*About this task*
The data below should be retyped exactly, with the pictures left out.

*The data*
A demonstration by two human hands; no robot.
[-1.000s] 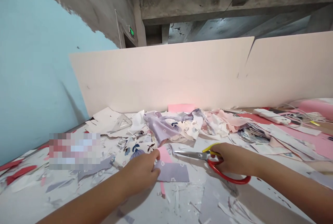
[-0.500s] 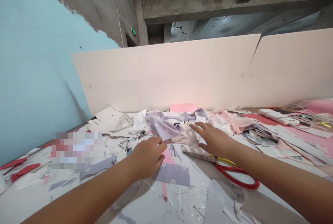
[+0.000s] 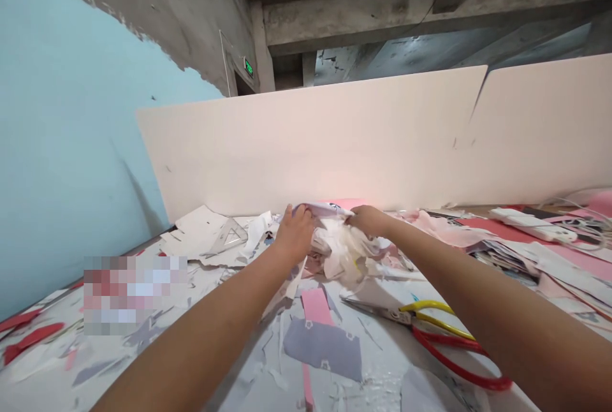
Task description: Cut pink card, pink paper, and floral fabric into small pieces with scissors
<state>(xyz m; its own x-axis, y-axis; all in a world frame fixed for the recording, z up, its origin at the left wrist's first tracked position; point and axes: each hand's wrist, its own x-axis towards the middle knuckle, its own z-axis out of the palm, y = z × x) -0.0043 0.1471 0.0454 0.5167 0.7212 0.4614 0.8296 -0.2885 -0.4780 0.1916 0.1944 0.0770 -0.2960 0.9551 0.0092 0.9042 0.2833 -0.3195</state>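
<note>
A lilac patterned fabric piece (image 3: 325,209) is raised above the heap at the back middle of the table. My left hand (image 3: 295,233) grips its left side and my right hand (image 3: 370,219) pinches its right side. Under it shows a crumpled bunch of whitish scraps (image 3: 351,252). Nearer to me lies a flat lilac scrap with small white flowers (image 3: 325,347), partly over a pink strip (image 3: 316,305). Beneath my right forearm rest scissors (image 3: 406,316) with one red and one yellow handle, pointing left.
A clear set square (image 3: 229,238) lies on white paper (image 3: 196,231) at the back left. A white power strip (image 3: 530,224) with cables is at the back right, near stacked fabric (image 3: 502,252). A pale panel (image 3: 310,150) stands behind the table.
Both hands have moved away from me and closed on the lilac fabric, lifting it off the heap. Whitish scraps beneath it are now exposed. The view has shifted slightly.
</note>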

*Exercise answer*
A demonstration by two human hands; no robot.
[-1.000s] 
[-0.500s] 
[+0.000s] 
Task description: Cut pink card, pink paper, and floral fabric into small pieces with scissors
<state>(xyz m; its own x-axis, y-axis; all in a world frame fixed for the recording, z up, its origin at the left wrist's first tracked position; point and axes: each hand's wrist, its own x-axis towards the middle knuckle, its own z-axis out of the palm, y = z × x) -0.0043 0.1471 0.0454 0.5167 0.7212 0.4614 0.8296 -0.2885 -0.4780 0.1916 0.1944 0.0770 -0.2960 0.9551 0.0092 0.9042 0.2833 -0.3195</state>
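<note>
A lilac patterned fabric piece (image 3: 325,209) is raised above the heap at the back middle of the table. My left hand (image 3: 295,233) grips its left side and my right hand (image 3: 370,219) pinches its right side. Under it shows a crumpled bunch of whitish scraps (image 3: 351,252). Nearer to me lies a flat lilac scrap with small white flowers (image 3: 325,347), partly over a pink strip (image 3: 316,305). Beneath my right forearm rest scissors (image 3: 406,316) with one red and one yellow handle, pointing left.
A clear set square (image 3: 229,238) lies on white paper (image 3: 196,231) at the back left. A white power strip (image 3: 530,224) with cables is at the back right, near stacked fabric (image 3: 502,252). A pale panel (image 3: 310,150) stands behind the table.
Both hands have moved away from me and closed on the lilac fabric, lifting it off the heap. Whitish scraps beneath it are now exposed. The view has shifted slightly.
</note>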

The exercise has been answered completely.